_About this task:_ Output the data below exactly, without images.

_Data:_
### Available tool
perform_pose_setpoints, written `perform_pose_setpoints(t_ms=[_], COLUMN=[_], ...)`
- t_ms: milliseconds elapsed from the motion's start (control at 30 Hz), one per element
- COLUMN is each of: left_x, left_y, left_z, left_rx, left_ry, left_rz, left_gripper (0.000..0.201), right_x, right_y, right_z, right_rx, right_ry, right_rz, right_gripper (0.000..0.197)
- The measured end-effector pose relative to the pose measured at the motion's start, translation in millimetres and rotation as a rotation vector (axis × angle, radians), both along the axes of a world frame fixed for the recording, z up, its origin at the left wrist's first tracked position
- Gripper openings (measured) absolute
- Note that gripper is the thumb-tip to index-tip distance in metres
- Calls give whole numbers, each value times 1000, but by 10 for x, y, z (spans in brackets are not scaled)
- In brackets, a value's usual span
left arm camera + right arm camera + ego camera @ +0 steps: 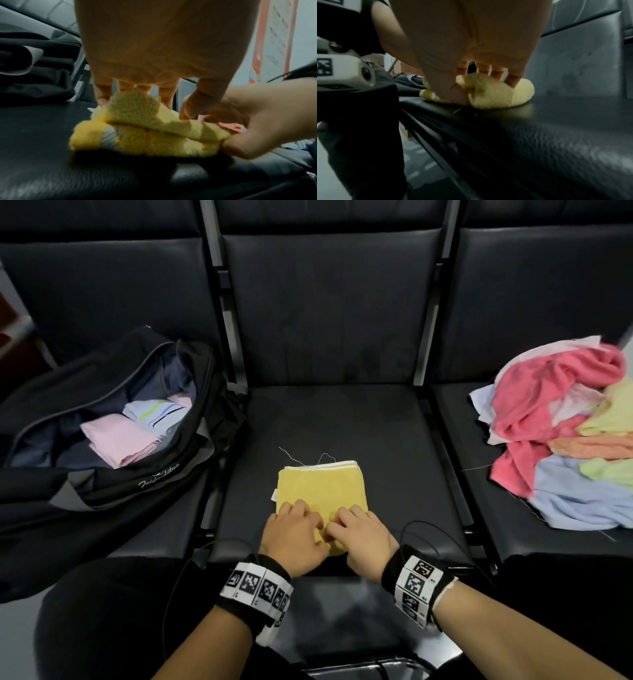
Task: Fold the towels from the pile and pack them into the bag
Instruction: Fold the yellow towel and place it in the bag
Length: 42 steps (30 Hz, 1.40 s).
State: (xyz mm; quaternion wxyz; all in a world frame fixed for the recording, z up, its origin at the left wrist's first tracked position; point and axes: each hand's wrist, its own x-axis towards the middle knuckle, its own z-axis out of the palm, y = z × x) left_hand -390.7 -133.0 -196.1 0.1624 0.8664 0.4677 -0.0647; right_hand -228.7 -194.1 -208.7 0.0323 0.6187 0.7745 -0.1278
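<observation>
Both hands – left hand [295,534], right hand [360,537] – pinched the folded yellow terry towel's [322,486] near edge, likely to fold it again

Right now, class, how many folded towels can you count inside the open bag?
2 show in the bag: a pink towel towards its near side and a white striped towel just behind it, touching. A pink edge behind that and the dark fabric may hide more.

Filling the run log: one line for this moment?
phase: folding | left hand + right hand: grip yellow towel near edge, middle seat | bag: open
</observation>
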Motion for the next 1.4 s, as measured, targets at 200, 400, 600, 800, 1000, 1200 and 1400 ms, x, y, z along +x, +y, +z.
perform_pose_setpoints(t_ms=[200,400,600,800,1000,1200,1400], left_x=[21,14,-128,-225,-224,-174,-118], left_y=[8,85,237,326,338,373,357], left_z=[-32,-83,-96,-78,-144,-251,-358], left_rx=[49,158,-6,-199,-341,-290,-201], left_ry=[107,-11,-247,-504,-775,-723,-613], left_rz=[-11,30,80,263,411,497,611], left_gripper=[50,36,30,24,13,40,30], right_x=[101,231,351,519,630,612,630], right_y=[126,92,8,153,214,278,325], right_z=[113,195,-39,-10,-79,-154,-255], right_rx=[-82,45,58,16,43,70,-30], right_ry=[449,662,261,768,881,751,666], right_rz=[-250,-324,-80,-475,-656,-761,-849], right_gripper=[31,36,42,11,24,32,38])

_Exercise solution:_
### Available tool
perform_pose_setpoints, written `perform_pose_setpoints(t_ms=[_], COLUMN=[_], ...)`
- t_ms: milliseconds elapsed from the motion's start (control at 30 Hz), one per element
- COLUMN is each of: left_x, left_y, left_z, left_rx, left_ry, left_rz, left_gripper (0.000..0.201), right_x, right_y, right_z, right_rx, right_ry, right_rz, right_gripper (0.000..0.197)
- The measured end-effector pose relative to the pose measured at the motion's start, translation in millimetres and rotation as a rotation vector (axis × angle, radians), both along the axes of a world frame fixed for the recording, z up, its origin at the left wrist's first tracked position
- Gripper openings (measured) absolute
- Note that gripper is the thumb-tip to index-tip distance in metres
- Calls give whole numbers, each value times 1000, but by 10 for x, y, z (spans in brackets are not scaled)
- In brackets, a value's usual span
left arm camera + right arm camera + ego camera @ +0 steps: 
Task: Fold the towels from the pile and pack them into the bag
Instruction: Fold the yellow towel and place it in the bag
Length: 42 steps (30 Hz, 1.40 s).
State: (xyz mm; quaternion wxyz; all in a world frame fixed for the recording, z up, its origin at the left wrist's first tracked position; point and axes: each hand's wrist, its own x-axis towards the middle knuckle, its own z-axis out of the palm, y = z × x) left_hand -390.7 -133.0 -196.1 0.1624 0.8664 0.4677 -0.0647; right_hand -228.7 -194.1 -208.7 0.0323 0.6187 0.7745 -0.1278
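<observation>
Both hands – left hand [295,534], right hand [360,537] – pinched the folded yellow terry towel's [322,486] near edge, likely to fold it again

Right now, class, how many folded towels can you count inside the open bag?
2 show in the bag: a pink towel towards its near side and a white striped towel just behind it, touching. A pink edge behind that and the dark fabric may hide more.

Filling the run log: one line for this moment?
phase: folding | left hand + right hand: grip yellow towel near edge, middle seat | bag: open
</observation>
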Motion for the next 1.4 s, as measured, targets at 200, 400, 600, 800, 1000, 1200 and 1400 ms, x, y, z along +x, +y, +z.
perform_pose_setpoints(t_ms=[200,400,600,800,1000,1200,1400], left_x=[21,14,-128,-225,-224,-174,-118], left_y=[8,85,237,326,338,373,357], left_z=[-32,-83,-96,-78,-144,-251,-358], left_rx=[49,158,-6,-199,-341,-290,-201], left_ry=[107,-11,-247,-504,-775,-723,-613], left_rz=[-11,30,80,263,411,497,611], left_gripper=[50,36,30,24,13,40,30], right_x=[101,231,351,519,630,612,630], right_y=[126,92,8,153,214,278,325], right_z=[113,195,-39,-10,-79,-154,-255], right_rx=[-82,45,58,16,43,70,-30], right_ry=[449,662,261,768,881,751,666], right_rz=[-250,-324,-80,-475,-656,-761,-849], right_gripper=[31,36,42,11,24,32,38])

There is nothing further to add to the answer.